By default, full subscriber buffers drop new results. You can change the policy:

tm.SetResultsDropPolicy(worker.DropOldest)

Initialization

Create a new TaskManager by calling the NewTaskManager() function with the following parameters:

• ctx is the base context for the task manager (used for shutdown and derived task contexts)
• maxWorkers is the number of workers to start. If <= 0, it will default to the number of available CPUs
• maxTasks is the maximum number of queued tasks, defaults to 10
• tasksPerSecond is the rate limit of tasks that can be executed per second. If <= 0, rate limiting is disabled (the limiter uses a burst size of min(maxWorkers, maxTasks) for deterministic throttling)
• timeout is the default timeout for tasks, defaults to 5 minutes
• retryDelay is the default delay between retries, defaults to 1 second
• maxRetries is the default maximum number of retries, defaults to 3 (0 disables retries)

tm := worker.NewTaskManager(context.Background(), 4, 10, 5, 30*time.Second, 1*time.Second, 3)
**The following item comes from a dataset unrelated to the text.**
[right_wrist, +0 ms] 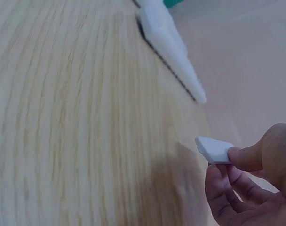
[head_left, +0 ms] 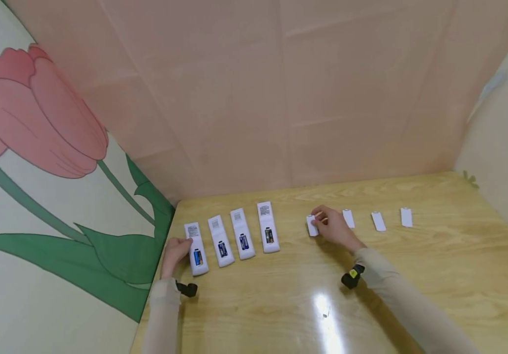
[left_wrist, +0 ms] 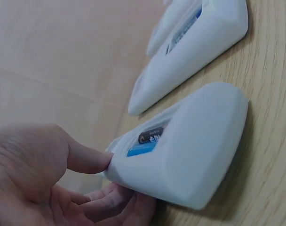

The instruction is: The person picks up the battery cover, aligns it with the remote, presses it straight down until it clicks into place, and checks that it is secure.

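On the left of the table, a white remote control (head_left: 199, 269) lies back up, its battery bay uncovered with batteries (left_wrist: 146, 141) inside. My left hand (head_left: 176, 254) grips it by the left edge, thumb at the upper side and fingers curled along the lower side. To the right of the table's middle, my right hand (head_left: 334, 227) pinches a small white battery cover (right_wrist: 213, 149) between thumb and fingertips. In the right wrist view, the cover is held above the wood, with a shadow below the hand.
Three more white remote controls (head_left: 221, 240) lie face down in the row, batteries showing in their bays. Three loose battery covers (head_left: 378, 221) lie beyond the right hand. A pink cloth backdrop (head_left: 236, 123) stands behind the table (head_left: 254, 305), and a tulip-printed wall (head_left: 37, 246) borders the left.
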`<state>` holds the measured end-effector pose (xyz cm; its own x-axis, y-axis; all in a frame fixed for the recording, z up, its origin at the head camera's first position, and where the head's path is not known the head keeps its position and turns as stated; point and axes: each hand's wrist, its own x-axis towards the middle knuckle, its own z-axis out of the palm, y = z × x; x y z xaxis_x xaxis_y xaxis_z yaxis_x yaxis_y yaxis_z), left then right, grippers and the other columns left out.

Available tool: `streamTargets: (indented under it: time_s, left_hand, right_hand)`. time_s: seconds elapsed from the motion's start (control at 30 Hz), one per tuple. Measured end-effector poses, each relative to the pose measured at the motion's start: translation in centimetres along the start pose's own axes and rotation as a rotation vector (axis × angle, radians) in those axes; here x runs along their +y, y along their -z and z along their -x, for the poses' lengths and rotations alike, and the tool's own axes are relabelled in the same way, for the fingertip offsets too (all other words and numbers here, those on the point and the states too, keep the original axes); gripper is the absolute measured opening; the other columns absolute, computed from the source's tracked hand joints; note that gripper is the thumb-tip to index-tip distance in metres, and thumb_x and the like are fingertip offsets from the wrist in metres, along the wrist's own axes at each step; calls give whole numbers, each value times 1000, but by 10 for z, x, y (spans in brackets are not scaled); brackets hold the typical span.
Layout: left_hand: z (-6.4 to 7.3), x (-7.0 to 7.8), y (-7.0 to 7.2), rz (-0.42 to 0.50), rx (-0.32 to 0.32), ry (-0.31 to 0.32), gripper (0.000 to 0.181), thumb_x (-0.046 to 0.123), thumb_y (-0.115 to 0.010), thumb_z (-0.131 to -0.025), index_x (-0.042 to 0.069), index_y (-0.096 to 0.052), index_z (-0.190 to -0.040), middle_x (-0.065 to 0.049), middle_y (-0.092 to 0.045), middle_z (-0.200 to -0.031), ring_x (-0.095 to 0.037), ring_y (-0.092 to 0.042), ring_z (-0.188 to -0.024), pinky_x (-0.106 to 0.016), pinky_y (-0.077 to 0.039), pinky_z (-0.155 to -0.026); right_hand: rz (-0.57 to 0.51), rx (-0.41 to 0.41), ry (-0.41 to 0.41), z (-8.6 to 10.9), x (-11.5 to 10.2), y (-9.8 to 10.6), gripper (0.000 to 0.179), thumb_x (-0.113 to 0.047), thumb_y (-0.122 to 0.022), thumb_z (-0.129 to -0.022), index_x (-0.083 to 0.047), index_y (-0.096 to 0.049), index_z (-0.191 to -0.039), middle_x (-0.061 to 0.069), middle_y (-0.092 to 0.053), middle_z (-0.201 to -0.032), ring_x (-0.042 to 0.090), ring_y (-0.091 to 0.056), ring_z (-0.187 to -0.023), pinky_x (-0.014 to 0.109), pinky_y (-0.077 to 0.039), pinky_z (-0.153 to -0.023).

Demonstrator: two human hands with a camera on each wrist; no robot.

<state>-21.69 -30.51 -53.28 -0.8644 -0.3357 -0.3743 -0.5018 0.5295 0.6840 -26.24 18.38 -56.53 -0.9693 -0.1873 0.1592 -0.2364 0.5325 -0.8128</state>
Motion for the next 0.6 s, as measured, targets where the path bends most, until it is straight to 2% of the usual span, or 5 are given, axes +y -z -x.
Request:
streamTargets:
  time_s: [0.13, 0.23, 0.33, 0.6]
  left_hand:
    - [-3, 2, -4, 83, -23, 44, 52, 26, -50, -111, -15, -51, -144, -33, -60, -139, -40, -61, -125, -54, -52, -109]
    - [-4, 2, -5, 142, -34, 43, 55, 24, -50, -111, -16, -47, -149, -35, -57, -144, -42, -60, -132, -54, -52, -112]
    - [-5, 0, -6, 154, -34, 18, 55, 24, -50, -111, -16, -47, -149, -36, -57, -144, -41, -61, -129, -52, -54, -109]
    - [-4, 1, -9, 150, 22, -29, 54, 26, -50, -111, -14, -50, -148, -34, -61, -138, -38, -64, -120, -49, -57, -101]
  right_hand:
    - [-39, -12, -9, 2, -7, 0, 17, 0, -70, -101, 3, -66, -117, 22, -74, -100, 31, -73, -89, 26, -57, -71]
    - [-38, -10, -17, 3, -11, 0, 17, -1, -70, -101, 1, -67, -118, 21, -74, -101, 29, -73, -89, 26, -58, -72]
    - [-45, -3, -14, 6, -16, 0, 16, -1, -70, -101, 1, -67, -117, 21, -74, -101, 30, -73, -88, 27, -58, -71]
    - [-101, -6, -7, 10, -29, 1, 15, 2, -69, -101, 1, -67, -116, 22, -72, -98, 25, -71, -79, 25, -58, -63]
Optional retention can be configured to prevent unbounded task registry growth:

tm.SetRetentionPolicy(worker.RetentionPolicy{
    TTL:        24 * time.Hour,
    MaxEntries: 100000,
})

Task lifecycle hooks can be configured for structured logging or tracing:

tm.SetHooks(worker.TaskHooks{
    OnQueued: func(task *worker.Task) {
        // log enqueue
    },
    OnStart: func(task *worker.Task) {
        // log start
    },
    OnFinish: func(task *worker.Task, status worker.TaskStatus, _ any, err error) {
        // log completion
        _ = err
        _ = status
    },
})

Tracing hooks can be configured with a tracer implementation:

tm.SetTracer(myTracer)

Registering Tasks

Register new tasks by calling the RegisterTasks() method of the TaskManager struct and passing in a variadic number of tasks.

id := uuid.New()

task := &worker.Task{
    ID:          id,
    Name:        "Some task",
    Description: "Here goes the description of the task",
    Priority:    10,
    Ctx:         context.Background(),
    Execute: func(ctx context.Context, _ ...any) (any, error) {
        time.Sleep(time.Second)
        return fmt.Sprintf("task %s executed", id), nil
    },
    Retries:    3,
    RetryDelay: 2 * time.Second,
}

task2 := &worker.Task{
    ID:       uuid.New(),
    Priority: 10,
    Ctx:      context.Background(),
    Execute:  func(ctx context.Context, _ ...any) (any, error) { return "Hello, World!", nil },
}

if err := tm.RegisterTasks(context.Background(), task, task2); err != nil {
    log.Fatal(err)
}

Stopping the Task Manager

Use StopGraceful to stop accepting new tasks and wait for completion, or StopNow to cancel tasks immediately.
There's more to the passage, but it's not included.